Go Find Duplicates
Introduction
A blazingly-fast simple-to-use tool to find duplicate files (photos, videos, music, documents etc.) on your computer,
portable hard drives etc.
How to install?
- Install Go version at least 1.17
- Run command:
go install github.com/m-manu/go-find-duplicates@latest
- Add following line in your
.bashrc
/.zshrc
file:
export PATH="$PATH:$HOME/go/bin"
How to use?
go-find-duplicates {dir-1} {dir-2} ... {dir-n}
Above command just creates a duplicates report. Note that this tool just reads your files. It does not delete or
otherwise modify your files in any way.
Command line options
Running go-find-duplicates --help
displays following:
go-find-duplicates is a tool to find duplicate files and directories
Usage:
go-find-duplicates [flags] <dir-1> <dir-2> ... <dir-n>
where,
arguments are readable directories that need to be scanned for duplicates
Flags (all optional):
-x, --exclusions string path to file containing newline-separated list of file/directory names to be excluded
(if this is not set, by default these will be ignored:
.DS_Store, System Volume Information, $RECYCLE.BIN etc.)
-h, --help display help
-m, --minsize uint minimum size of file in KiB to consider (default 4)

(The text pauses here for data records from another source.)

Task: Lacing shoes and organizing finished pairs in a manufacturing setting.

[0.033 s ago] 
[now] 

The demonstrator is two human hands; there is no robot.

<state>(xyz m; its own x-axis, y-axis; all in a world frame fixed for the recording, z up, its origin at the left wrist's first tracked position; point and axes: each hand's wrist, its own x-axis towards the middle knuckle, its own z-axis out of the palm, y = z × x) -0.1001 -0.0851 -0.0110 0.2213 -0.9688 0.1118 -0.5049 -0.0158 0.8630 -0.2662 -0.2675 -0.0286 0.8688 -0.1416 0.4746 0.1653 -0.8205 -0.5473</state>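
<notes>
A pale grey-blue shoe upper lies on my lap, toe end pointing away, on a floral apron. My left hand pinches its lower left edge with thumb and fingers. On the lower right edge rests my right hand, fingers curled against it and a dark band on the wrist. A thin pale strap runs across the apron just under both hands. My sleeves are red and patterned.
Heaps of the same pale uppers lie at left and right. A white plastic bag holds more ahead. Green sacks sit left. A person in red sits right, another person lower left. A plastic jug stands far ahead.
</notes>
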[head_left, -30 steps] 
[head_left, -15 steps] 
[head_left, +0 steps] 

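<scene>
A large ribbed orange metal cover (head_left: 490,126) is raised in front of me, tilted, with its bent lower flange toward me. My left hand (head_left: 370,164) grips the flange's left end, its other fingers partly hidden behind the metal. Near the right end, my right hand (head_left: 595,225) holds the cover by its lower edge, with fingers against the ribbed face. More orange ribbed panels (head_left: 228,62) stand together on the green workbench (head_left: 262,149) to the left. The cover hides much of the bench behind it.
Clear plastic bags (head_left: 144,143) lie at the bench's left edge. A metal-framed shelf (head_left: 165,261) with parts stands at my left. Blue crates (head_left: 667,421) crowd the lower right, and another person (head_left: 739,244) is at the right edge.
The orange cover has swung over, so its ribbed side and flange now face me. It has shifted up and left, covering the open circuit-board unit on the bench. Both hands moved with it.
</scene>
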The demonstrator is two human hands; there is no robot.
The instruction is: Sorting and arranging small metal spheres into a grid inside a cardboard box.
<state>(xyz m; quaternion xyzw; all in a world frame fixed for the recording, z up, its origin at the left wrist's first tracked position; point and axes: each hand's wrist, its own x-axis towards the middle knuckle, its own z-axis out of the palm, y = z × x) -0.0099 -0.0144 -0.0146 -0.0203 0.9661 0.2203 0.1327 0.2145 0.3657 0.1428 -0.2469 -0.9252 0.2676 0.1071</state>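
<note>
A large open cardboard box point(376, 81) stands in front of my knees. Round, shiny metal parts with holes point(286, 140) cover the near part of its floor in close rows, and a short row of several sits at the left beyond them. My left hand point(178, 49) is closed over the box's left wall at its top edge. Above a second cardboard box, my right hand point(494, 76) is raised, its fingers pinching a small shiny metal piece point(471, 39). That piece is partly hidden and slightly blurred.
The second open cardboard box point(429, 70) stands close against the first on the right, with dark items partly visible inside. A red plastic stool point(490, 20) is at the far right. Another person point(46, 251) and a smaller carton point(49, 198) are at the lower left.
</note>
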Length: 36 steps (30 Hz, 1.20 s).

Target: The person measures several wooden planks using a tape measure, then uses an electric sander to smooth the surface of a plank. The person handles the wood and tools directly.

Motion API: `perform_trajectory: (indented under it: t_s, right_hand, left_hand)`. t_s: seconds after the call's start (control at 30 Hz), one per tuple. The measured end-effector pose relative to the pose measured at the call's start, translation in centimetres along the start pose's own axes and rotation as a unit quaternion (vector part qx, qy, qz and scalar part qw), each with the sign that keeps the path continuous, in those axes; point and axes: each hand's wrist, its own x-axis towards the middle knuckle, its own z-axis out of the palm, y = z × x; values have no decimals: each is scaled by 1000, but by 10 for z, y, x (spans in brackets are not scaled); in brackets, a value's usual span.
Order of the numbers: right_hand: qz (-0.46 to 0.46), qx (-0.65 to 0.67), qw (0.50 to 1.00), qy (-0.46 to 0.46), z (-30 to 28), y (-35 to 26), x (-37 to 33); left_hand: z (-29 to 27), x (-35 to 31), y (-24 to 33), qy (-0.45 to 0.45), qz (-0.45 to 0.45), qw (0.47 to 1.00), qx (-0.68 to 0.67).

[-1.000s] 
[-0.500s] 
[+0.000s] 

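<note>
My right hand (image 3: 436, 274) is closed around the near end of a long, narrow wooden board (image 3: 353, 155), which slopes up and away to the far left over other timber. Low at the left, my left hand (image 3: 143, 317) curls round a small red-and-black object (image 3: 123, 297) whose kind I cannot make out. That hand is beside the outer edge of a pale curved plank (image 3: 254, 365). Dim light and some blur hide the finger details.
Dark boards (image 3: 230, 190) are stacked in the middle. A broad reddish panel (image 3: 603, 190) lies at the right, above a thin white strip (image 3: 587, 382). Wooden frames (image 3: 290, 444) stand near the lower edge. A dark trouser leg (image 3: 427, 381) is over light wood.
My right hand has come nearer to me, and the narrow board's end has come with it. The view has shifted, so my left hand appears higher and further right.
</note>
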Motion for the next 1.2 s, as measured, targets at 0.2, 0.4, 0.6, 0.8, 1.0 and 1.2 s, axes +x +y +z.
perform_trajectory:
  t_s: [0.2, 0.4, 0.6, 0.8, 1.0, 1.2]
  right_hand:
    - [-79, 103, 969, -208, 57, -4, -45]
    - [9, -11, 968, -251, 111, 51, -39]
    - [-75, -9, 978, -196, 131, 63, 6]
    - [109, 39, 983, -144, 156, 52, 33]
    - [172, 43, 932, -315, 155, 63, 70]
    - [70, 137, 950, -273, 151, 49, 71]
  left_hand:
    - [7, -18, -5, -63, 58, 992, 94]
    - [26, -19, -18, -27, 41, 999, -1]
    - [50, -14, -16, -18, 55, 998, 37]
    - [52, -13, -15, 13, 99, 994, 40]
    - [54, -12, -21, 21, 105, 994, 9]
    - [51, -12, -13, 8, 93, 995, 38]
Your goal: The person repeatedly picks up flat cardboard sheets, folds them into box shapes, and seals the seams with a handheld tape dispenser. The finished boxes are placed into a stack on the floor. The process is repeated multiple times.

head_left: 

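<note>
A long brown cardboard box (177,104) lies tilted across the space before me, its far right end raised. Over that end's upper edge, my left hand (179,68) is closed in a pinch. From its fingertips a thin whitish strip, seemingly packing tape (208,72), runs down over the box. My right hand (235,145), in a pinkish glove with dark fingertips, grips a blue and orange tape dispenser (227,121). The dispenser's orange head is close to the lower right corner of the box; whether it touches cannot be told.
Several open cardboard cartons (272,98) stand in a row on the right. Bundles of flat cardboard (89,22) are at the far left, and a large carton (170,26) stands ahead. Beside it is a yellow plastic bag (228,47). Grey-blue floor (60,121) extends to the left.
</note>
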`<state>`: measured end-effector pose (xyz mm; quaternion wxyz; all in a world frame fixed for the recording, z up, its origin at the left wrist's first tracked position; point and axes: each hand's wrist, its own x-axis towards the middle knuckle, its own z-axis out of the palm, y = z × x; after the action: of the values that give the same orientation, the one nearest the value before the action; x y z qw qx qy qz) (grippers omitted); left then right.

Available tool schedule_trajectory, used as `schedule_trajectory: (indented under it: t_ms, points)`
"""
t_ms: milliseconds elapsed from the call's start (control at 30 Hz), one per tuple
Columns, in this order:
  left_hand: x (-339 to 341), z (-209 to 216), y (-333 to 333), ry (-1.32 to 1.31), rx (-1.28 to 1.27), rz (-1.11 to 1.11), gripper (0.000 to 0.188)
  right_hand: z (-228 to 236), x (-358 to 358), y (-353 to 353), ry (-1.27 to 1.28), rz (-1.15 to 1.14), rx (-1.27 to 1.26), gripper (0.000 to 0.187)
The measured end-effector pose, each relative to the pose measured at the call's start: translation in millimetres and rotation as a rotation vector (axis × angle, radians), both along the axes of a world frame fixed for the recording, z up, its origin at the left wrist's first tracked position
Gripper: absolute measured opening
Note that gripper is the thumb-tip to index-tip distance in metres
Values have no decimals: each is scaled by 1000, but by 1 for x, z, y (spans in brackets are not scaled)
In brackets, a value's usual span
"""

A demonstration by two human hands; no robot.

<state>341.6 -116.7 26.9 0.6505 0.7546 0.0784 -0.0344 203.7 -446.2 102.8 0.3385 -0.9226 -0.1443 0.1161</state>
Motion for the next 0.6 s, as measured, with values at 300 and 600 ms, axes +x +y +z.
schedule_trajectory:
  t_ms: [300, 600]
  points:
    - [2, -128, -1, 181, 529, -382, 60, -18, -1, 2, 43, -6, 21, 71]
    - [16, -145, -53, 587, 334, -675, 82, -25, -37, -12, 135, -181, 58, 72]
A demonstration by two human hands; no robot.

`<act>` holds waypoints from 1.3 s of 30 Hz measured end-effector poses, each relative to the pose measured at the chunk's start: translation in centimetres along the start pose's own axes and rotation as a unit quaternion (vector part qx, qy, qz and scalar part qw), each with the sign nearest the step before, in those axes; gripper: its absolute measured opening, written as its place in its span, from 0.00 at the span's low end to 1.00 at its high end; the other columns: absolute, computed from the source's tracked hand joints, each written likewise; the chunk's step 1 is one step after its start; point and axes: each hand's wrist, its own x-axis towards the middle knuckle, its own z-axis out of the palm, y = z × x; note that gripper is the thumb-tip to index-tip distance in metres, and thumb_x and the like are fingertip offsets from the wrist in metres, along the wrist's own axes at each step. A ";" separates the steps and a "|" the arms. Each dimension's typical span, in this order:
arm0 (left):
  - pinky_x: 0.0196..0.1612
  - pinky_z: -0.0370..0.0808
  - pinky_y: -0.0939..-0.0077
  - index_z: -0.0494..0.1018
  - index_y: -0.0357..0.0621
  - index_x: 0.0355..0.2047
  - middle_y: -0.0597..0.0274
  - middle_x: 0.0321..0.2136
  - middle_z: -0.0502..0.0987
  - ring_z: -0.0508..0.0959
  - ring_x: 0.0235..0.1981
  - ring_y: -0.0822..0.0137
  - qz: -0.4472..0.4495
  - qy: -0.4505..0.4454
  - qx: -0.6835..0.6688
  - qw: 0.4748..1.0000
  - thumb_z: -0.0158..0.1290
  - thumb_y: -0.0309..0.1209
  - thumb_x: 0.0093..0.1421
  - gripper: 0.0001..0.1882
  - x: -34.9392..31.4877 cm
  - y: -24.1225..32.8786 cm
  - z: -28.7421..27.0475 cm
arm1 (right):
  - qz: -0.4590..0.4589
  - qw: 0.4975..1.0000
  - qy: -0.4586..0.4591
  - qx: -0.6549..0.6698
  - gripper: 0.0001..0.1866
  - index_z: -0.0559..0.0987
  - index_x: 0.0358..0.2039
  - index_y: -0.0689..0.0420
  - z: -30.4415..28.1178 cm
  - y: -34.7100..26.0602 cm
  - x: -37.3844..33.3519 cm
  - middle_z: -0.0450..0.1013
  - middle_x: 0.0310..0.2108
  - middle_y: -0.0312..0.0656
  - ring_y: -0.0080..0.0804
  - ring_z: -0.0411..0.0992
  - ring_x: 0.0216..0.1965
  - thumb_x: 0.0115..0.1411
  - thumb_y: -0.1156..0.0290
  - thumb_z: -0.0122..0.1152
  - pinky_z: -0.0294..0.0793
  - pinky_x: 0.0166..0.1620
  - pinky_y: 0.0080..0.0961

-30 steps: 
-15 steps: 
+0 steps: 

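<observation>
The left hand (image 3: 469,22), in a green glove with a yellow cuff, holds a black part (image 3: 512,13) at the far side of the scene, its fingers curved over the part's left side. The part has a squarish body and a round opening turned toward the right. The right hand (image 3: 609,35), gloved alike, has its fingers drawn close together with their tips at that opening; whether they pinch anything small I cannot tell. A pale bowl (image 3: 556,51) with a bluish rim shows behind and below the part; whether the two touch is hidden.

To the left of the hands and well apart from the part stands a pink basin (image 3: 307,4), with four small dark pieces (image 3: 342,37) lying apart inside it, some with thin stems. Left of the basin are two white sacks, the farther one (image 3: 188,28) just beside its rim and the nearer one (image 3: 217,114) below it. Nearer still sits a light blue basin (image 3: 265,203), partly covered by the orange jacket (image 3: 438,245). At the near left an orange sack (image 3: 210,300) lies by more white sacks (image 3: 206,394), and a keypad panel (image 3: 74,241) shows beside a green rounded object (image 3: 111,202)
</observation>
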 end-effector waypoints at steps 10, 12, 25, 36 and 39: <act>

-o, --output string following modes are accepted:
text = creates a text file in current directory with basic information
csv = creates a csv file in current directory with detailed information
print = just prints the report without creating any file
json = creates a JSON file in the current directory with basic information
(default "text")
-p, --parallelism uint8 extent of parallelism (defaults to number of cores minus 1)
-t, --thorough apply thorough check of uniqueness of files
(caution: this makes the scan very slow!)
For more details: https://github.com/m-manu/go-find-duplicates
Running this through a Docker container
docker run --rm -v /Volumes/PortableHD:/mnt/PortableHD manumk/go-find-duplicates:latest go-find-duplicates -o print /mnt/PortableHD
In above command:
- option
--rm
removes the container when it exits
- option
-v
is mounts host directory /Volumes/PortableHD
as /mnt/PortableHD
inside the container
How does this identify duplicates?
By default, this tool identifies duplicates if all of the following conditions match:
- file extension is same
- file size is same
- CRC32 hash of "crucial bytes" is same
If above default isn't enough for your requirements, you could use the command line option --thorough
to switch to
SHA-256 hash of entire file contents. But remember, with this, scan becomes much slower!
When tested on my portable hard drive containing >172k files (videos, audio files, images and documents), with and
without --thorough
option, the results were same!